Liechtenstein Regrets EFTA Captives Ruling


Liechtenstein’s government has acknowledged the recent ruling by the European Free Trade Association (EFTA) Court of Justice that its 1998-2010 taxation of captive insurance companies (captives) constituted unlawful state aid.

Commenting on the decision, Liechtenstein’s Prime Minister and Finance Minister Klaus Tschütscher declared that the court had simply not accepted the arguments put forward by both the government and the companies concerned. Tschütscher also expressed his grave disappointment that the confidence of the captives in the regularity of Liechtenstein’s objective tax provisions had only partly been recognized in the ruling.

On March 24 last year, EFTA’s surveillance body ESA found that the Principality’s 1998-2010 provisions on the taxation of captive insurance companies was incompatible with European law and that it represented unlawful state aid under Article 61 of the European Economic Area (EEA) agreement.

Under the tax rules which ESA assessed in the contested decision, captive insurance companies paid a capital tax of 0.1% on their own capital instead of the regular 0.2% capital tax. For capital exceeding CHF50m the tax rate was further reduced to 0.075% and for capital in excess of CHF100m to 0.05%. In addition to paying lower amounts of capital tax, captive insurance companies were also exempt from the duty to pay coupon tax. Moreover, Liechtenstein tax law considered captive insurance not to constitute economic activity and accordingly did not subject it to business income tax.

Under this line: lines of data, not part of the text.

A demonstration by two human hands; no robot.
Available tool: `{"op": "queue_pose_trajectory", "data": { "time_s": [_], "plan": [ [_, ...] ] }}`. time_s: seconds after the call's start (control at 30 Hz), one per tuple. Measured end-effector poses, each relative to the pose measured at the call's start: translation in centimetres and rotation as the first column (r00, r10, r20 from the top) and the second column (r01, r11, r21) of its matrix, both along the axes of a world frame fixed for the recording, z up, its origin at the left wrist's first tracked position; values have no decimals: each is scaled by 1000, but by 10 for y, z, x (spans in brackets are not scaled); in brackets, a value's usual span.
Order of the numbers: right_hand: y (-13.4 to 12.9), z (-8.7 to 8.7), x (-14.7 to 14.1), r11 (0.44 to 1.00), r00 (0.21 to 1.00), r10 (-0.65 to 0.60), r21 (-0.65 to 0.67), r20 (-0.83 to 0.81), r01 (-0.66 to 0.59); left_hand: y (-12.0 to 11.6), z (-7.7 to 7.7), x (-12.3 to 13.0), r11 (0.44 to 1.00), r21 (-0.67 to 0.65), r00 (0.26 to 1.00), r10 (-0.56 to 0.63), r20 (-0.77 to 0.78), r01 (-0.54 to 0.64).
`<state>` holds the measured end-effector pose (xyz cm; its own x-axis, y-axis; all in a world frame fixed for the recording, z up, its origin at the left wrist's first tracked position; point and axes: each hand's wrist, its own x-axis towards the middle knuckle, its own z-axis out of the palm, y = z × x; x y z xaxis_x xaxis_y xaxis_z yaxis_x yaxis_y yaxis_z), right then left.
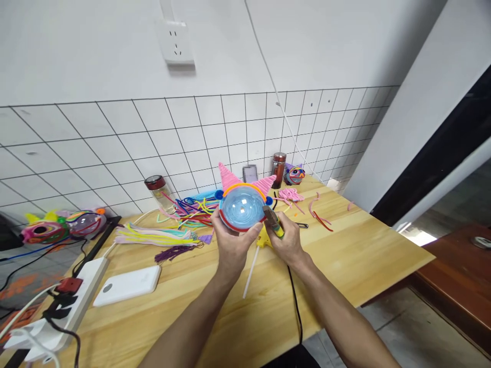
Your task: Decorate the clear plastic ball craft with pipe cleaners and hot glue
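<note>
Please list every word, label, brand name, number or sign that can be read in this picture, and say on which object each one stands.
None can be read.
The red-lidded jar and brown bottle show no legible label.
The white power bank looks blank.
The small card at the wall is too blurred.

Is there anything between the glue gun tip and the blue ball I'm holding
Nothing visible. The glue gun in the right hand has its nozzle right at the side of the blue ball, which the left hand holds from below.
</note>
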<state>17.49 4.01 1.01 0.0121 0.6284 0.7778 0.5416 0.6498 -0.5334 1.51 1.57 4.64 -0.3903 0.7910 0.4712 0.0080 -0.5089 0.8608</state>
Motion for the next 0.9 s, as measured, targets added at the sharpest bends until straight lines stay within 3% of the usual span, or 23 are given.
{"op": "queue_pose_trajectory", "data": {
  "time_s": [0.43,0.6,0.73,0.9],
  "plan": [
    [1,1,-1,993,997,74,-90,-24,-76,8,-2,0,1000,7,997,-15,78,14],
    [6,-5,3,998,997,-65,18,48,64,7,-2,1,1000,14,999,3,47,-4],
    [6,-6,2,994,993,-56,103,100,45,5,-1,1,1000,7,999,28,36,-28],
    [1,-1,-3,999,999,42,-25,-13,-42,6,3,-2,999,29,998,45,36,-46]
  ]
}}
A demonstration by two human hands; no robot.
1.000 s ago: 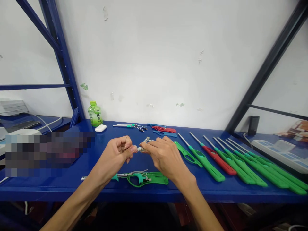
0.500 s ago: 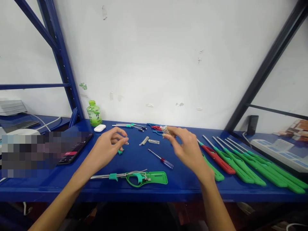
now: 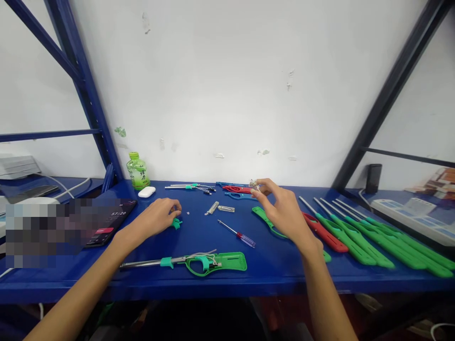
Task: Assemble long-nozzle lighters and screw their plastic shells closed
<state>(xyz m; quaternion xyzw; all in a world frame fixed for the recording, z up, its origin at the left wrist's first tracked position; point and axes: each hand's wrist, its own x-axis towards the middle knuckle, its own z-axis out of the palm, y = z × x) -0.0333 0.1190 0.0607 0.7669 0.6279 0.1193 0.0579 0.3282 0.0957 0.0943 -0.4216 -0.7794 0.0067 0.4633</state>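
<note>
My right hand (image 3: 279, 208) is raised over the table, its thumb and fingers pinching a small clear fuel tank (image 3: 253, 185) that looks partly covered by the fingertips. My left hand (image 3: 160, 217) is low at the tabletop with curled fingers, right beside small teal plastic pieces (image 3: 176, 223); whatever its fingertips hold is hidden. A tiny whitish bit (image 3: 188, 213) lies just right of it. Two clear fuel tanks (image 3: 226, 209) rest mid-table above a screwdriver (image 3: 237, 234). In front lies an opened gas lighter (image 3: 202, 263) with wires showing in its green half shell.
Several assembled long lighters (image 3: 359, 239), green and red, line the right side. A green half shell (image 3: 265, 219) lies below my right hand. Metal lighter rods (image 3: 188, 187), a green bottle (image 3: 138, 171), a white case (image 3: 147, 192) and a phone (image 3: 112, 225) are farther back and left.
My left hand has moved left and down to the teal pieces, leaving the tiny whitish bit visible on the table. My right hand has shifted slightly right with the clear tank.
</note>
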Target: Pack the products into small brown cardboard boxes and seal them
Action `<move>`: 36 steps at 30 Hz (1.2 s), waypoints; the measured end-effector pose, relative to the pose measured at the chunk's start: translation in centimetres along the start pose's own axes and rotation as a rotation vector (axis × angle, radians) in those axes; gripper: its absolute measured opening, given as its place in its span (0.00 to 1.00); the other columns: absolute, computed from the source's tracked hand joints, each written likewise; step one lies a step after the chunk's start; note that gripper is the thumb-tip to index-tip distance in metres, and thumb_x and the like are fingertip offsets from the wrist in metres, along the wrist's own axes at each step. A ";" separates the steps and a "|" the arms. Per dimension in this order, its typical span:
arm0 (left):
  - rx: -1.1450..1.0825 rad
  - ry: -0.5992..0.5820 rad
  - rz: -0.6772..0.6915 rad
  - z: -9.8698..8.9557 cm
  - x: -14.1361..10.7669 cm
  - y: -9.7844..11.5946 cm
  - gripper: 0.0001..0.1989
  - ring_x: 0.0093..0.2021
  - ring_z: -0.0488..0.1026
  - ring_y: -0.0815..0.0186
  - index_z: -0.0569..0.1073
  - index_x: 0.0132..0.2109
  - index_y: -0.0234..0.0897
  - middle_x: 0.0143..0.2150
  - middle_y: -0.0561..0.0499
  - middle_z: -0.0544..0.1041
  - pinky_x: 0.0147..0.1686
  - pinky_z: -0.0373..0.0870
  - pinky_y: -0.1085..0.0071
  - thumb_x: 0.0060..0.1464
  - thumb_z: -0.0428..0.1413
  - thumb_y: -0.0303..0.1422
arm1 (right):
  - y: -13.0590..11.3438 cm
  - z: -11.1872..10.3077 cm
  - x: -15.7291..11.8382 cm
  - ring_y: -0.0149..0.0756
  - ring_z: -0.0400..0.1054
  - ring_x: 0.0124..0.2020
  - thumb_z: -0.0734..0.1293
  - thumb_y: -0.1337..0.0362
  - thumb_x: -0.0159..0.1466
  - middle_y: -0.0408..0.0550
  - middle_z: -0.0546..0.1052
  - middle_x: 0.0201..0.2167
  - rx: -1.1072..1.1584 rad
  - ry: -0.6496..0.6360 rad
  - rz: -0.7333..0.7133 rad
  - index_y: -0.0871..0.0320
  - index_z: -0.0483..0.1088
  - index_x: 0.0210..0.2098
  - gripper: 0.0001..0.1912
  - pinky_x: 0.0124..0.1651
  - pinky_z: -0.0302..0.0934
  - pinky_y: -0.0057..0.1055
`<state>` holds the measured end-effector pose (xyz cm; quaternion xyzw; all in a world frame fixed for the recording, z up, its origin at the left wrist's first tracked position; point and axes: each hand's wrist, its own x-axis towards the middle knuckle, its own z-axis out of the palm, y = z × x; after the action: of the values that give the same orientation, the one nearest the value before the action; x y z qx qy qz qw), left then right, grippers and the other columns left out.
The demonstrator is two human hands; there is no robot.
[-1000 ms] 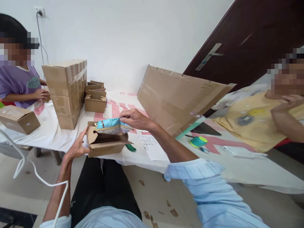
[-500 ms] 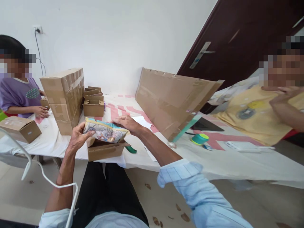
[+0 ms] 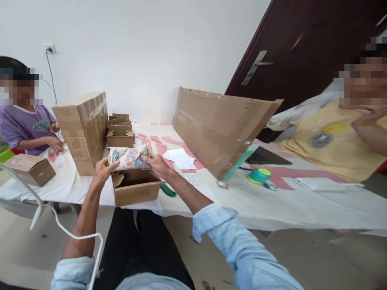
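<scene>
A soft printed pouch (image 3: 128, 158) is stretched between my two hands, just above and behind an open cardboard box (image 3: 137, 194) at the table's near edge. My left hand (image 3: 104, 171) grips its left end, thumb on the front. At the right end, my right hand (image 3: 157, 164) has its fingers closed on the pouch. One flap of the box stands inside its left part; the bottom of the box is hidden. A green curved object (image 3: 168, 190) lies just right of the box.
Stacked closed cartons (image 3: 79, 139) and small open boxes (image 3: 119, 139) stand behind at the left. A large cardboard sheet (image 3: 220, 125) leans behind white papers (image 3: 179, 158). A green-and-teal tape roll (image 3: 259, 175) lies right. Persons sit at both sides.
The pouch has turned flatter, its printed face now showing more fully. My right hand has moved from its top edge to its right end, uncovering more of the open box.
</scene>
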<state>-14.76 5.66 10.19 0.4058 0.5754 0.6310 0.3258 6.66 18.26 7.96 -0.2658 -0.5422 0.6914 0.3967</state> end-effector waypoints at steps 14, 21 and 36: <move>0.013 -0.042 -0.101 -0.4 1.1 -1.5 0.35 0.23 0.81 0.61 0.78 0.40 0.33 0.29 0.45 0.85 0.19 0.61 0.76 0.29 0.78 0.51 | 0.9 -0.5 1.3 0.39 0.79 0.30 0.80 0.46 0.59 0.48 0.83 0.29 -0.067 0.063 0.084 0.58 0.78 0.34 0.21 0.29 0.77 0.32; -0.124 0.002 0.116 -0.1 0.4 1.1 0.34 0.27 0.79 0.67 0.76 0.41 0.37 0.33 0.52 0.84 0.25 0.71 0.75 0.31 0.78 0.51 | -2.1 -0.3 2.0 0.46 0.80 0.39 0.79 0.34 0.54 0.47 0.82 0.29 -0.134 0.068 -0.265 0.57 0.81 0.36 0.31 0.40 0.76 0.37; -0.151 -0.023 0.334 0.2 -0.4 2.8 0.29 0.31 0.76 0.67 0.75 0.37 0.39 0.32 0.54 0.81 0.34 0.76 0.71 0.33 0.80 0.47 | -7.0 -0.7 -1.9 0.47 0.79 0.44 0.84 0.40 0.48 0.49 0.85 0.37 -0.327 -0.206 -0.285 0.58 0.84 0.36 0.29 0.49 0.75 0.39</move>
<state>-14.26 5.02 12.86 0.4772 0.4472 0.7131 0.2526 10.05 17.71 14.35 -0.1753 -0.7165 0.5550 0.3845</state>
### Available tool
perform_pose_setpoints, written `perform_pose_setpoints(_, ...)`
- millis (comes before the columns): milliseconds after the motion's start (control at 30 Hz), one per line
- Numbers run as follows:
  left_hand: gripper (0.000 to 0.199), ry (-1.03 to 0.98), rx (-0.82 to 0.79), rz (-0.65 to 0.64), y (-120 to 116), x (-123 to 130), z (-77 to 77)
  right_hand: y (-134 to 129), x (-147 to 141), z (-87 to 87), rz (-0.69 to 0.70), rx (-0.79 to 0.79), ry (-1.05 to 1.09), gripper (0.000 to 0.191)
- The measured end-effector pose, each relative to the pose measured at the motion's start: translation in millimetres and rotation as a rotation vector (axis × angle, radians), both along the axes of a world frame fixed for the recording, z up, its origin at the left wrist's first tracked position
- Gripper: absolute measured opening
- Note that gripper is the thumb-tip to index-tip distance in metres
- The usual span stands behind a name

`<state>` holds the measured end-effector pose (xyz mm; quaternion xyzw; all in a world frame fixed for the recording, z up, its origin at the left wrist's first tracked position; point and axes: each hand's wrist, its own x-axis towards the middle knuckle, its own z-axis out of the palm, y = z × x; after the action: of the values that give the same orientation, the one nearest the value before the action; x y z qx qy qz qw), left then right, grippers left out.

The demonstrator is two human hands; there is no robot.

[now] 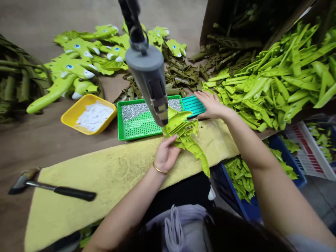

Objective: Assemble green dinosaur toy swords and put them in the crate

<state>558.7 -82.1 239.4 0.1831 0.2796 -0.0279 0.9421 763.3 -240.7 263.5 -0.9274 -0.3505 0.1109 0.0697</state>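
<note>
While the left hand [167, 153] grips the near left side of the green shell [181, 132], thumb on top, the shell lies ahead and rightward of that hand, its long axis slanting from the tail [200, 157] at the near edge of the yellow pad [105, 171], away and leftward toward the tip of the hanging screwdriver [146, 75]. Sideways room runs left along the pad toward the hammer [65, 190]. Farther away, the right hand [212, 106] rests, fingers extended, on the teal tray [193, 105] adjoining the green screw tray [141, 126], with the pile of green parts [273, 82] bounding movement to the right.
</note>
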Motion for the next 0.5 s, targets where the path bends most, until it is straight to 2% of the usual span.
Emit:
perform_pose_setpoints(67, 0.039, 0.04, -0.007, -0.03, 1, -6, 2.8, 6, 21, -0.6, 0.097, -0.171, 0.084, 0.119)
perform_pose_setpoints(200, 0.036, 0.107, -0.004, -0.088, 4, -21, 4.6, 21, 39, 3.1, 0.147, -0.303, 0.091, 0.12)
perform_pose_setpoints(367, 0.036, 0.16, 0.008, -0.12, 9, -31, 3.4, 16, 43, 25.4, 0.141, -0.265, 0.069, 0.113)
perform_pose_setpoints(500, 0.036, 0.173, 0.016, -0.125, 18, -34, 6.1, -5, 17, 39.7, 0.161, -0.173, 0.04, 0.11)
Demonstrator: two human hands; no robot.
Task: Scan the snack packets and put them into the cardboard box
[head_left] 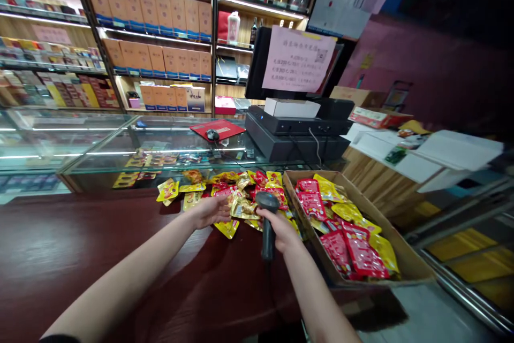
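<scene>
Black scanner [267, 239] — right hand [284, 231] gripping its handle; best held steady. Left hand [209, 212], fingers loosely extended by gold packet [243, 208] — smooth creases gently.

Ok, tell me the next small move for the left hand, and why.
Probably close the left hand on the gold packet by its fingertips. That hand looks open at the pile's edge, though contact is hard to tell, and the right hand already holds the scanner.
</scene>
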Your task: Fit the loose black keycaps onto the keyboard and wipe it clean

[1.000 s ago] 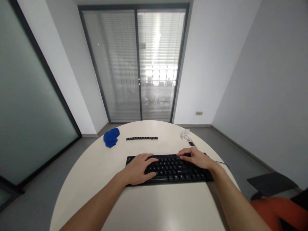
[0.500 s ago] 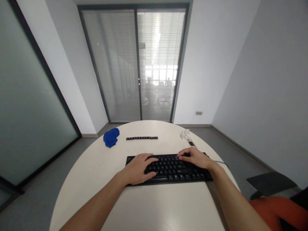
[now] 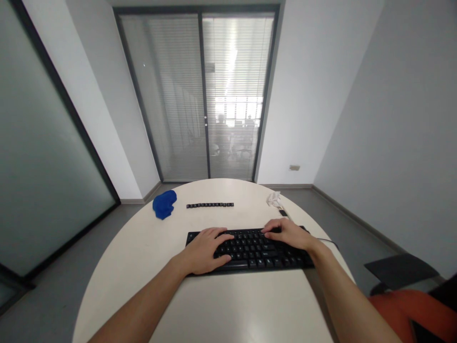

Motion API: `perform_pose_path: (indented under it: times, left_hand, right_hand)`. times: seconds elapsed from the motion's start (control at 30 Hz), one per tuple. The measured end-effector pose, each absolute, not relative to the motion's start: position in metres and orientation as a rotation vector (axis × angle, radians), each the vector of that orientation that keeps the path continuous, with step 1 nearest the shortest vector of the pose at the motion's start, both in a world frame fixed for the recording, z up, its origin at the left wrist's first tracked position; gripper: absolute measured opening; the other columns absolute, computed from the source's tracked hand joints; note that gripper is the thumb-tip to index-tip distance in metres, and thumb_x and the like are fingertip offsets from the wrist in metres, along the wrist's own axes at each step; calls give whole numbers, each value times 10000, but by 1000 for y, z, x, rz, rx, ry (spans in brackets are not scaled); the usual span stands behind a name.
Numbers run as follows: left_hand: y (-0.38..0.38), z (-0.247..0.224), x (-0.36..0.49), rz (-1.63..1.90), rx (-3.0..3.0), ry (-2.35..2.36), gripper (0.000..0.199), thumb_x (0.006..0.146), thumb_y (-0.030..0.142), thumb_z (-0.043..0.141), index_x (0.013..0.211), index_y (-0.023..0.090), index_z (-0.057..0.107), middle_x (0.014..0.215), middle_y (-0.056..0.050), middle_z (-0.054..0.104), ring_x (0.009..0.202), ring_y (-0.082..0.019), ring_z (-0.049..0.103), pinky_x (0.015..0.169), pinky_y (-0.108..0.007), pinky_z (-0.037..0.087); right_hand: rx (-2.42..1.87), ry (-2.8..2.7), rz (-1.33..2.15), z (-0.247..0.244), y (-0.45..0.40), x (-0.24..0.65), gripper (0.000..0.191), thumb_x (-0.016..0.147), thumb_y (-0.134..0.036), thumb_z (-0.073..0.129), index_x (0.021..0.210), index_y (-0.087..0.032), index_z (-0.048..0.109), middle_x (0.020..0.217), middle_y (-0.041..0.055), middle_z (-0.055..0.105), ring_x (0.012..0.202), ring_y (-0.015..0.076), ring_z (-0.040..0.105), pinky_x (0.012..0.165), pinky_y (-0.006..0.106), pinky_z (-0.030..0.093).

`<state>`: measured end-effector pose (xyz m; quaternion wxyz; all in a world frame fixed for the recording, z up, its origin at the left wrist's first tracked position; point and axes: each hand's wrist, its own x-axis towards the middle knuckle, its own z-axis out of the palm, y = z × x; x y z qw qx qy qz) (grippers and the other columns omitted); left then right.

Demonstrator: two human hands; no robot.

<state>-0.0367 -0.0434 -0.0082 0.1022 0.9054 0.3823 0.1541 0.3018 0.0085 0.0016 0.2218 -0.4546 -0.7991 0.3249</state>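
Note:
A black keyboard [image 3: 250, 247] lies on the round white table, its right part partly covered by my right hand. My left hand [image 3: 205, 250] rests spread and flat over the keyboard's left end, thumb along the lower keys. My right hand [image 3: 287, 233] is bent over the upper rows. Its thumb and index finger come together at the back edge; whatever they pinch is too small to make out. Behind the keyboard, several loose black keycaps [image 3: 210, 205] stand in a straight row.
A crumpled blue cloth [image 3: 164, 205] lies at the table's [image 3: 117, 267] back left. At the back right are a white crumpled tissue-like thing [image 3: 274, 199] and a small dark-ended tool [image 3: 283, 213]. A cable [image 3: 328, 240] leaves the keyboard's right side. An orange chair [image 3: 403, 309] stands at right.

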Motion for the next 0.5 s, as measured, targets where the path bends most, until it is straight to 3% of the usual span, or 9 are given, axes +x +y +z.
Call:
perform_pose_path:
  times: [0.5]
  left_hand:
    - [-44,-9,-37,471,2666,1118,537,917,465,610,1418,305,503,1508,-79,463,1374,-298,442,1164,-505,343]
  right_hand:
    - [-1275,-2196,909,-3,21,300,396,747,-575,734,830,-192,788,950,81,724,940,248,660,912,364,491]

The Principality of Liechtenstein filed an application against this decision with the EFTA Court, which was later followed by the applications of Reassur Aktiengesellschaft and Swisscom Re, both captive insurance companies registered in Liechtenstein.

In its judgment, the Court found that captive insurance companies were, at least to some extent, exercising an “economic activity”, thereby qualifying as “undertakings” under Article 61(1) EEA. The Court also held that the contested measures fulfilled the criteria of selectivity inherent in Article 61(1) EEA as only captive insurance companies benefitted from the tax measures. In the Court’s view, it has not been demonstrated that this selective advantage is justified by the inherent logic of the Liechtenstein tax scheme. The measures had been expressly adopted by the national authorities as a means of attracting certain undertakings to take up activities in Liechtenstein and improve their competitiveness. The Court also found that the aid granted was liable to distort competition and to affect trade between the EEA States and dismissed the applicants’ arguments that the contested measures should, in the alternative, be regarded as “existing aid”.

As a result of the decision, Liechtenstein was asked to amend the provisions to bring the fiscal treatment of its captive insurance companies in line with European law and to recover the state aid from the beneficiaries.

In light of ESA’s ruling, Liechtenstein submitted an action for annulment of the decision to the EFTA court on May 21 last year. Defending its provisions, Liechtenstein argued at the time that they did not constitute unlawful state aid given that captives only insure risks that are not otherwise insurable on the markets. Liechtenstein also argued that recovering the aid breached the principle of protection of confidence.

Liechtenstein’s new law pertaining to the taxation of captives, which entered into force in 2011, is in accordance with the EEA agreement, the government says. Tschütscher therefore emphasized that the judgement has no bearing the Principality’s current tax law.